Берлинская школа была придумана критиками, не режиссерами. Удобный поначалу способ связать всего трех авторов (Томас Арслан, Кристиан Петцольд и Ангела Шанелек), имеющих общий бэкграунд (учеба в Немецкой академии кино и телевидения у Хартмута Битомски[1] и Харуна Фароки[2]), вскоре превратился в стигму. Слова «Берлинская школа» висят над немецкими режиссерами, которые, безусловно, имеют что-то общее – и в то же время часто отрицают групповую идентичность, категорически не желают подвергать свои фильмы редукции, неизбежной, когда тебя втискивают в тренд. Но еще больше проблем этот ярлык доставляет каждому, кому приходится писать о немецком параллельном кино двух последних десятилетий.
Попытка уловить и сформулировать общее в фильмах, хронология которых размазана с середины 1990-х до наших дней, жанр варьируется от условного криминального триллера до семейной или любовной драмы, а география простирается от Берлина до Африки с заездом во Францию и Португалию, подобна попытке ухватить за хвост современность или дух времени вообще; удача в этом деле всегда приходит постфактум, настоящее редко соглашается узнать себя в экранном образе.

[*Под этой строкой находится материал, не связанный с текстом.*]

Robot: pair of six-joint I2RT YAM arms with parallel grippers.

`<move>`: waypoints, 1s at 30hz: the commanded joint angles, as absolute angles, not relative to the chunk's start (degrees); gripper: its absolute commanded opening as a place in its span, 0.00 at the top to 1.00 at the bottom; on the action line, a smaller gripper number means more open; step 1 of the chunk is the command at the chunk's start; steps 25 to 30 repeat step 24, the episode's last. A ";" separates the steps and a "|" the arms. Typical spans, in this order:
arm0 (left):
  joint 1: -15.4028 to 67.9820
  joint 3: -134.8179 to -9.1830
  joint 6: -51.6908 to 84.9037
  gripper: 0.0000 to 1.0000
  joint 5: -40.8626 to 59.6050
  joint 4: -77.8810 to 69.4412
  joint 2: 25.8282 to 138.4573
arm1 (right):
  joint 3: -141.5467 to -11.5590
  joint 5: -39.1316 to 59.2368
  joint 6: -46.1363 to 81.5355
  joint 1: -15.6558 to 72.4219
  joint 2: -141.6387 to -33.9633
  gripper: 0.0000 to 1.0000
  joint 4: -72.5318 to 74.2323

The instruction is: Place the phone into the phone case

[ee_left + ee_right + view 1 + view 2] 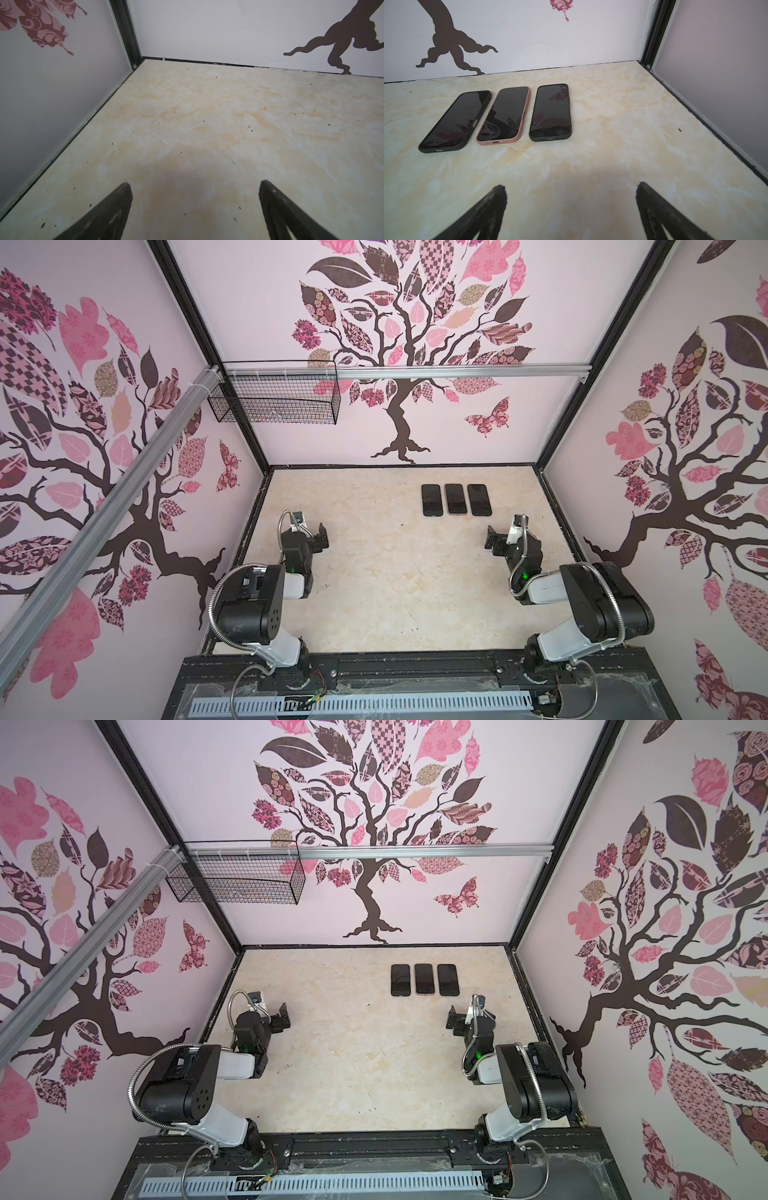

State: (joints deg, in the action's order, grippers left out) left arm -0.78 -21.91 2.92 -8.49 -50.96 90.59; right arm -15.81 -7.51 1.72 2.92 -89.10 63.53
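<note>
Left end effector (194, 182) and right end effector (571, 184): both released, empty, above bench (623, 128). Pink-cased phone (504, 116) lies screen-up between dark-cased phone (455, 122) and second dark-cased phone (551, 113), near back wall (591, 37).

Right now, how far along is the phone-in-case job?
Done: seemingly everything. The left phone and right phone look dark-cased and the middle phone pink-cased, all face up in a row on the table. In hand: nothing. The left gripper and right gripper are open, empty and apart from the row. Left: no bare phone or empty case shows.
</note>
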 commanded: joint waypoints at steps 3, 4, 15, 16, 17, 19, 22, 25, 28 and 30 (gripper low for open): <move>-1.14 -21.74 2.23 0.02 -7.91 -53.47 90.87 | -16.61 -6.78 2.09 2.77 -89.47 0.00 65.84; -1.14 -21.77 2.27 0.02 -7.91 -53.52 90.77 | -16.62 -6.84 2.03 2.77 -89.48 0.00 65.89; -1.18 -21.72 2.22 0.02 -7.91 -53.59 90.80 | -16.69 -6.85 2.03 2.75 -89.54 0.00 65.76; -1.21 -21.71 2.21 0.02 -7.95 -53.53 90.82 | -16.83 -6.83 2.03 2.75 -89.63 0.01 65.66; -1.21 -21.72 2.20 0.02 -7.91 -53.57 90.74 | -17.05 -6.81 2.07 2.74 -89.80 0.00 65.48; -1.14 -21.80 2.20 0.02 -7.91 -53.54 90.78 | -17.05 -6.77 2.11 2.73 -89.83 0.00 65.48; -1.15 -21.71 2.25 0.02 -7.91 -53.53 90.74 | -16.74 -6.83 2.03 2.78 -89.52 0.00 65.77; -1.14 -21.71 2.22 0.02 -7.93 -53.55 90.72 | -16.63 -6.85 2.10 2.81 -89.42 0.00 65.74; -1.14 -21.71 2.22 0.02 -7.93 -53.55 90.72 | -16.63 -6.85 2.10 2.81 -89.42 0.00 65.74; -1.14 -21.71 2.22 0.02 -7.93 -53.55 90.72 | -16.63 -6.85 2.10 2.81 -89.42 0.00 65.74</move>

Но именно попытка поймать настоящее – и грустное осознание его неуловимости – и есть та константа, которая присутствует в основном корпусе фильмов, относимых к Берлинской школе. Их авторы снова и снова признают свою печальную растерянность перед немецкой – и даже шире – европейской современностью, гладкой и обтекаемой, как корпус автомобиля. Эта легкая фрустрация чувствуется даже в сентиментальном реализме Валески Гризебах, Марен Аде и Марии Шпет, режиссеров, находящихся на краю «берлинского спектра» и снимающих кино в большей степени женское, чем немецкое.
Меланхолия «берлинских» фильмов сильно выражена, но плохо артикулирована. Эта тоска – по чему-то неназываемому, но безнадежно утраченному. Мир, показанный в этих картинах, поражен нехваткой, недостачей. Он будто качественная копия, мастерская подделка, несущая все формальные признаки оригинала – кроме, разумеется, ауры. Этот мир – общего пользования: автобаны, аэропорты, улицы или парки (излюбленные локации фильмов «берлинцев»). Он предназначен и равно удобен для всех, а потому лишен субъективности и страха. Но не тревоги. «В мире есть что-то ужасное, но мне не говорят, что», – вскрикивала героиня Моники Витти в «Красной пустыне». Смутное подозрение в том, что нечто ужасное – или столь же невыносимо прекрасное – таится под поверхностью замершего мира, есть и в фильмах «берлинцев». Симуляция этой «настоящей вещи» – важный элемент традиции реализма, к которому можно вполне отнести и «берлинцев». Но, в отличие, например, от своих китайских коллег, убежденных в том, что реальность хоть и не раскрывается невооруженному взгляду, но вполне способна явить себя после интервенции искусства, «берлинцы» скептически относятся к возможности откровения в кино. Иногда этот скептицизм воспринимается ими как слабость («Наши фильмы еще не настолько сильны, чтобы сказать о них, что они воплощают в себе время или способны говорить от лица мира» – Кристоф Хоххойзлер в интервью.) Но чаще – как сознательный выбор делать фильмы, не несущие печати личного переживания (так работает, к примеру, Кристиан Петцольд: по его словам, героини-женщины в его фильмах – гарантия того, что персонаж не станет проекцией автора). Эта «неискренность» роднит Берлинскую школу с современным искусством – и, действительно, поэтика таких художников, как Эдвард Хоппер и Герхард Рихтер, оказала сильное влияние на первое поколение «берлинцев». Камера тут часто обладает субъективностью наблюдателя, вуайериста, но ей не суждено прозреть, – лишь подглядывать, скользя по лицам и предметам, угадывая в жестах и позах переживания и намерения.